Toad, that under the cold stone
Days and nights hast thirty-one
Swelter'd venom sleeping got.

Shakespeare speaks elsewhere of the toad ugly and venomous. The question is whether he is right in his natural history, or has only adopted the vulgar notion on this point. There is a paper by Dr. Davy in the Philosophical Transactions of 1826, in which it is shewn that the toad is venomous, and moreover that "sweltered venom" is peculiarly proper, the poison lying diffused over the body immediately under the skin. This is the second instance in this play of Shakespeare's minute exactness in his natural history.

IV. 1. ALL THE WITCHes.

Shew his eyes, and grieve his heart :
Come like shadows, so depart.

We have here another proof of the want of attention in preparing the stage-directions of this play, to which we have already had so much occasion to advert. The spectacle which follows is described as "A show of Eight Kings, and Banquo last, with a glass in his hand." This implies that Banquo holds the glass, while it is distinctly said

And yet the eighth appears, who bears a glass,
Which shews me many more; and some I see
That two-fold balls and treble sceptres carry :
'tis true;

Horrible sight!

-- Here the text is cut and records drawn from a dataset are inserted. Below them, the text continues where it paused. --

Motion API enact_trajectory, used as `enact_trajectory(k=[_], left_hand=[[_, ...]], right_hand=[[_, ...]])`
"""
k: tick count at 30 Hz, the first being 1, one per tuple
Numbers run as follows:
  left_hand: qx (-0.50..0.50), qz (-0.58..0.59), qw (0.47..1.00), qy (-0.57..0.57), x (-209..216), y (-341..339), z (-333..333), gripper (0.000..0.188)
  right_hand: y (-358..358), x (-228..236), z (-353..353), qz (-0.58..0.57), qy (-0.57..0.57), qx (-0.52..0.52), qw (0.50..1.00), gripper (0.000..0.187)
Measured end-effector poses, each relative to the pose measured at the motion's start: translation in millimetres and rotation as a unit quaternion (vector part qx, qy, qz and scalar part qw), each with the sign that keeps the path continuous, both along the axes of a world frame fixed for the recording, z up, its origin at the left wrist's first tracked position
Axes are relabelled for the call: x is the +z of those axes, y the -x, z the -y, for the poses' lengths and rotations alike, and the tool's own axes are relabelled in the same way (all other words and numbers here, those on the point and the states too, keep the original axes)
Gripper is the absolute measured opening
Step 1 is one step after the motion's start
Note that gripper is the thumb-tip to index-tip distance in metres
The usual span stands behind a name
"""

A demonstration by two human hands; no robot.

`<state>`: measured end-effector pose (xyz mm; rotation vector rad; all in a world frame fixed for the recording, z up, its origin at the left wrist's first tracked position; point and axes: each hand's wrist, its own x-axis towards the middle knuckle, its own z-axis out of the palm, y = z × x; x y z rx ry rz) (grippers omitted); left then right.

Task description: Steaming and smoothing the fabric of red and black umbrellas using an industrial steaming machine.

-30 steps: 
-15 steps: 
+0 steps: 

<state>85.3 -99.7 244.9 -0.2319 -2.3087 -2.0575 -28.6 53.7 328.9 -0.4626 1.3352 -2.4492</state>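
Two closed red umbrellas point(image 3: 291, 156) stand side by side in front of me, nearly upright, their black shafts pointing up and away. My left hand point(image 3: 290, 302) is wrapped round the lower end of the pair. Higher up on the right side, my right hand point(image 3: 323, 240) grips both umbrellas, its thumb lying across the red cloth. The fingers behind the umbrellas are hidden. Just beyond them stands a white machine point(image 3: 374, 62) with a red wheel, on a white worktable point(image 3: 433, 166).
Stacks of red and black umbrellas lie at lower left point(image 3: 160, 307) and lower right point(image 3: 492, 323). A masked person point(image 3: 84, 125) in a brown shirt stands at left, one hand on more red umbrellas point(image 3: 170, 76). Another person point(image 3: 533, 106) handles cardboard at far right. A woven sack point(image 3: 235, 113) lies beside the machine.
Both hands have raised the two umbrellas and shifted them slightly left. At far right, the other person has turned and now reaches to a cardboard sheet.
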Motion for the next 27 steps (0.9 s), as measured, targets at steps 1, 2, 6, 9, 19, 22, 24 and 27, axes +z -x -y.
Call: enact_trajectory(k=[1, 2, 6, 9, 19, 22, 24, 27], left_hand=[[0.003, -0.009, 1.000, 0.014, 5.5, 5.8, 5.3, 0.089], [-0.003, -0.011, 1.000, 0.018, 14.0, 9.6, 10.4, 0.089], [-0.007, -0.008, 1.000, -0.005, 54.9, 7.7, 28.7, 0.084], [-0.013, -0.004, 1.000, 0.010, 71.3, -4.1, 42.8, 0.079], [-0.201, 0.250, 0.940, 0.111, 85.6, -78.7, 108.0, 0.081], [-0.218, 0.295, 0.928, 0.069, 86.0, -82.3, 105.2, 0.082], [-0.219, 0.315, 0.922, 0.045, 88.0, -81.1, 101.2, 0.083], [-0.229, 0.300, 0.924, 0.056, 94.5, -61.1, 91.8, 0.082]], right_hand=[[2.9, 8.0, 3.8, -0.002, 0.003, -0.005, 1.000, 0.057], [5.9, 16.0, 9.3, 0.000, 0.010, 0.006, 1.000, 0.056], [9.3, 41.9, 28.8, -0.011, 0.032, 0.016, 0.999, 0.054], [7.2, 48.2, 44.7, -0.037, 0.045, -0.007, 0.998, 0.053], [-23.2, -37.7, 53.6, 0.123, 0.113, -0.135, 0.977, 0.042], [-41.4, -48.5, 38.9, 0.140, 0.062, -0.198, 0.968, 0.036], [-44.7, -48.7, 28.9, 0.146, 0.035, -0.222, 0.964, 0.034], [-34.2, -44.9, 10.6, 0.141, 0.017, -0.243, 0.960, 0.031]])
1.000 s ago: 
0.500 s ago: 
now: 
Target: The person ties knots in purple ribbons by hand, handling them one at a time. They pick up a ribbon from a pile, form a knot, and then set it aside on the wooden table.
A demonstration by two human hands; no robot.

Now, I see,

For the blood-boltered Banquo smiles upon me
And points at them for his.

This incongruity was perceived by the middle-period editors, and the stage-direction is altered thus:-"Eight Kings appear, and pass over the stage in order; the last with a glass in his hand; Banquo following." If as close an adherence to the old copies as might be were desired, the

incongruity would be effectually removed by reading the direction thus :-"A show of Eight Kings, and Banquo; the last King with a glass in his hand."

Shows like this were among the deceptions practised by, the professors of the art of magic in Shakespeare's own time.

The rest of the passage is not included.